A couple of weeks ago, Reuters reported that “Realtors in many U.S. states say lenders are demanding excessively high prices before allowing distressed borrowers to offload their homes in ‘short sales,’ making the housing crisis worse.”

A short sale, as we have discussed here before, is when a borrower sells a home below market price and the lender forgives the remainder of the debt. The alternative to a short sale for many distressed homeowners is often foreclosure, and in a foreclosure, everyone loses. The homeowner’s credit suffers and the price the lender can get for the property is often significantly less.

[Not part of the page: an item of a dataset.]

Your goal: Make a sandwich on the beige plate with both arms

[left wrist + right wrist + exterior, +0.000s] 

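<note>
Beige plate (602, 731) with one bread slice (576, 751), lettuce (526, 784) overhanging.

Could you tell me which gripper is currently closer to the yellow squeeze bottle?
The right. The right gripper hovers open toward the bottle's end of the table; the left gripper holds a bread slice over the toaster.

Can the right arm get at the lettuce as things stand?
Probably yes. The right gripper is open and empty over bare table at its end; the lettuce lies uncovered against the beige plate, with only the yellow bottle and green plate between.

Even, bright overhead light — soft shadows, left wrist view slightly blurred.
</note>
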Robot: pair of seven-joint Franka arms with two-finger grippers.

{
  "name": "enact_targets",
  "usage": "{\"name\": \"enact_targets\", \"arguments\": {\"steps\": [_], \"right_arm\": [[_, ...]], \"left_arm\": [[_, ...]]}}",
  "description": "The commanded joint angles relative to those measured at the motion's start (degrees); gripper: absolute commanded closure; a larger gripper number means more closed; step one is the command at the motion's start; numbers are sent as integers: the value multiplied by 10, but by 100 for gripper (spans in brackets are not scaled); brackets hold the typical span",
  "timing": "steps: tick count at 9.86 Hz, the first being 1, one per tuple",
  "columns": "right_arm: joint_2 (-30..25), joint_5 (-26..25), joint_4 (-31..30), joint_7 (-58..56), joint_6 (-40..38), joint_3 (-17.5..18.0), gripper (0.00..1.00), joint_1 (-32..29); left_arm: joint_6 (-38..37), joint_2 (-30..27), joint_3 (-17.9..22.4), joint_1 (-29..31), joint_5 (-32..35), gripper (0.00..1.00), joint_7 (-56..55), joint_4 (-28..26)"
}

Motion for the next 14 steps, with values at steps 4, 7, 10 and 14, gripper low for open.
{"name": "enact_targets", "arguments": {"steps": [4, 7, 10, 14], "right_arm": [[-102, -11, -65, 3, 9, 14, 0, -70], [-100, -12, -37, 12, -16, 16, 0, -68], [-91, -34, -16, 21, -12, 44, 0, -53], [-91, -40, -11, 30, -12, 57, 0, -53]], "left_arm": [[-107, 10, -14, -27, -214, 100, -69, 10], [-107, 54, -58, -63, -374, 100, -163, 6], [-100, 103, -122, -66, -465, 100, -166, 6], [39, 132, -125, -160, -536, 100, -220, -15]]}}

According to the Reuters story, however, Realtors are complaining that “many lenders harm their own interests by refusing to accept bids below internal targets, even though that may eventually force lenders to sell homes in foreclosure, where bids are usually far lower.” That, combined with the fact that there is workforce shortage when it comes to bank employees able to process short sales, has frustrated many potential buyers.

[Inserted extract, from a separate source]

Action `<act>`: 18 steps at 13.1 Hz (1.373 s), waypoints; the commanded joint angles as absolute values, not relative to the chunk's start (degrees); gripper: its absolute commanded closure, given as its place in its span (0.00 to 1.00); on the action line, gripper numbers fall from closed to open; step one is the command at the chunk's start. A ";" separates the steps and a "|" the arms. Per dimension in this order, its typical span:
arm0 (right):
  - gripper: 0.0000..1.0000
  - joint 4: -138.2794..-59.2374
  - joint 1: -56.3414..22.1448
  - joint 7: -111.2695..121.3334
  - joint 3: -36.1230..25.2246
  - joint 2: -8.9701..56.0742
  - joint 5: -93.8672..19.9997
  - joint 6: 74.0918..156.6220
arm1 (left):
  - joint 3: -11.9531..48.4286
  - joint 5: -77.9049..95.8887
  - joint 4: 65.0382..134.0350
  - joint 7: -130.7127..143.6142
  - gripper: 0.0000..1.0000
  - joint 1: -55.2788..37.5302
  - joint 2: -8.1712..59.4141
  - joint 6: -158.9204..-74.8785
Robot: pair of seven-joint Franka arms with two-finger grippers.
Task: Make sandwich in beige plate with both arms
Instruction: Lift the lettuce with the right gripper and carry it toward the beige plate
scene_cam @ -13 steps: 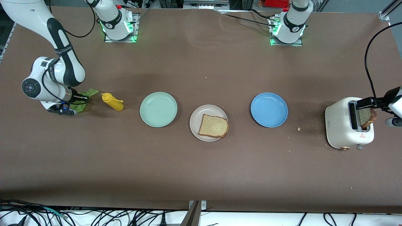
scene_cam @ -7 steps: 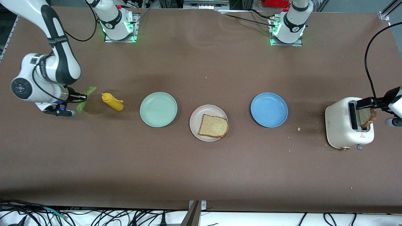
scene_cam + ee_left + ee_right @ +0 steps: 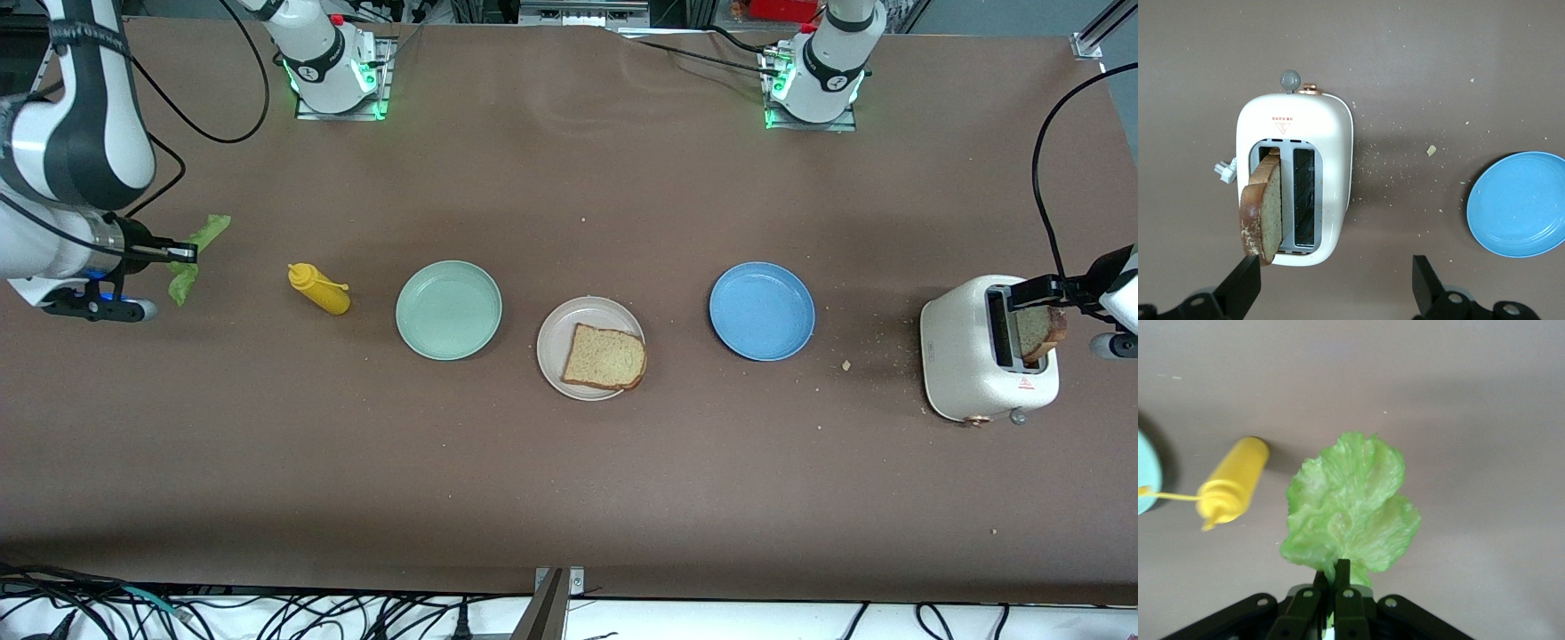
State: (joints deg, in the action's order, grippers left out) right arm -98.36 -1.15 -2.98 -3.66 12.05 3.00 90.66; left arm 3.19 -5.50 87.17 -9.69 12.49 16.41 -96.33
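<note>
Right gripper (image 3: 182,253) has lifted the ruffled green lettuce leaf (image 3: 197,256) and swung toward the frame's left edge, jaws pinched tight on it. One square brown bread slice (image 3: 605,357) lies on the round beige plate (image 3: 556,333), centre frame. Left gripper (image 3: 1040,291) waits wide open over the white toaster (image 3: 965,356), a second slice (image 3: 1263,215) seemingly standing in its slot.
</note>
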 commanded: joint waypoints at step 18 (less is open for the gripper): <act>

Ron Rosen, a REALTOR® in Lighthouse Point, Florida, was quoted in the article as saying: “The system is broken. The only question banks should ask is can they make more in a short sale than in foreclosure. The answer is that in nine out of 10 cases they will lose more money in a foreclosure. But some banks seem to be asking a different question.

I share this with you to remind you that you—the real estate investor—should be in the driver’s seat when negotiating a short sale investment opportunity. As an investor, be confident and show the distressed homeowner and the lender you have done your homework. Be respectful but firm, and, if possible, work in concert with the homeowner. Many homeowners and lenders are in a position they never anticipated being in, and you can position yourself as the person extending a helpful hand to them. Know the market and make a strong case for your bid. Share national statistics with the lender (the nine out of 10 cases where the lender will lose more money if the property goes to foreclosure is always a good one).

It may be the case that lender’s are shooting themselves in the foot by not taking advantage of short sale opportunities. As a savvy investor, you just may be able to overcome the lender’s ineptitude by keeping “the one question” at the forefront of the discussion—“can the bank make more money in a short sale than in a foreclosure,” and nine out of ten times, the answer will be a resounding “yes.”